Le gouverneur général envoya son Saghcolaghassi (le chef des kawas), pour me saluer et m’inviter à me présenter chez lui dans l’après-midi. A l’heure fixée, je me rendis au palais du Gouvernement et fus reçu très amicalement par le gouverneur général Abd er Rauf Pacha, chez qui je rencontrai Marcopoulo bey, l’ancien interprète de Gordon, que je connaissais beaucoup.
Après les questions d’usage au sujet de ma santé, Rauf Pacha dit, d’un air piqué, que je pourrais, quand je voudrais, jouir du congé que j’avais demandé au Caire; la permission en avait été télégraphiée à Khartoum par le président du conseil Riadh Pacha.
Très surpris, je répondis que je n’avais pas écrit au Caire et que je n’avais pas le moins du monde demandé un congé.
«Alors, comment expliquer cela? me dit-il. J’ai beaucoup regretté que toi, un soldat qui devais cependant connaître la voie hiérarchique, tu aies pu me manquer à ce point, de déférence. Comme mon subordonné, c’est à moi ou tout au moins par mon entremise que tu dois demander un congé, et non pas t’adresser directement au Gouvernement, au Caire; et, maintenant, tu me dis que tu n’as rien demandé? Marcopoulo bey, lis nous le télégramme. L’interprète qui le tenait tout ouvert à la main lut: «Accorder au moudir du Darfour occidental, l’officier autrichien Rodolphe Slatin, sur sa demande un congé de trois mois avec traitement.»
Je fus extrêmement surpris, et répétai que je n’avais fait aucune demande, et que je ne voulais pas davantage faire usage de la permission accordée; je finis en déclarant que j’espérais pouvoir lui donner dans quelques jours l’explication de ce mystère.
La chose en effet s’expliqua bientôt. J’avais écrit de Dara à mes parents que je souffrais un peu de la fièvre et que j’irais probablement à Khartoum pour changer d’air, et me remettre. Ma pauvre mère, morte aujourd’hui, et que son affection pour moi rendait très inquiète, s’imagina que, pour ne pas l’effrayer, je lui cachais quelque maladie plus grave et, sans me prévenir, mit tout en mouvement, pour me faire obtenir rapidement un congé et me donner ainsi la facilité de me soigner au Caire.

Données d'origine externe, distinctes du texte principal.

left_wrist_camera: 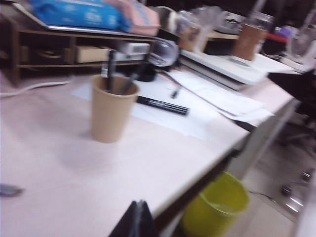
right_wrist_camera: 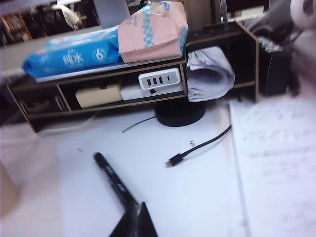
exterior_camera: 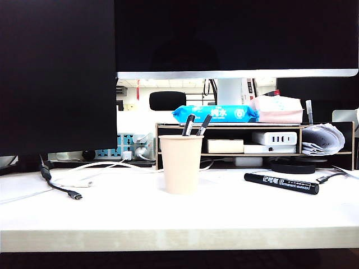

Quand l’affaire eut été éclaircie, Abd er Rauf Pacha, se radoucit tout à fait et s’excusa de m’avoir accusé d’un manquement grave au règlement. Il saisit cette occasion de constater la puissance de l’amour maternel et de déclarer qu’un enfant ne pouvait le payer que par une obéissance absolue et par l’amour filial le plus ardent.
«Moi-même, ajouta-t-il, j’aime de tout mon cœur ma mère, qui n’est pourtant qu’une esclave abyssine, et je suis toujours à la lettre les conseils qu’elle me donne pour la direction de mes affaires personnelles.»
Pour un homme de sa race, c’est là, certes, un rare trait de sentiment!
Pendant mon séjour, je soumis à Rauf Pacha quelques propositions relatives à un partage plus équitable des impôts, lesquels, notamment à Fascher et Kabkabia, se trouvaient tout à l’avantage de quelques favorisés de la fortune. Puis, je lui demandai l’autorisation de lever chaque année un certain nombre de jeunes nègres, et surtout chez les tribus arabes, afin de pouvoir combler, dans mes bataillons, les vides causés par la maladie et la mort. Je lui fis part aussi de mon intention d’échanger contre des esclaves, les bêtes à cornes qui m’étaient remises par les Arabes en payement de leurs impôts, parce que j’espérais de cette manière rassembler peu à peu entre mes mains les Basingers de Soliman Zobeïr encore dispersés dans le pays et capables de porter les armes. Il se montra complètement d’accord avec moi sur mes propositions et m’autorisa à expédier sur le champ les ordres nécessaires.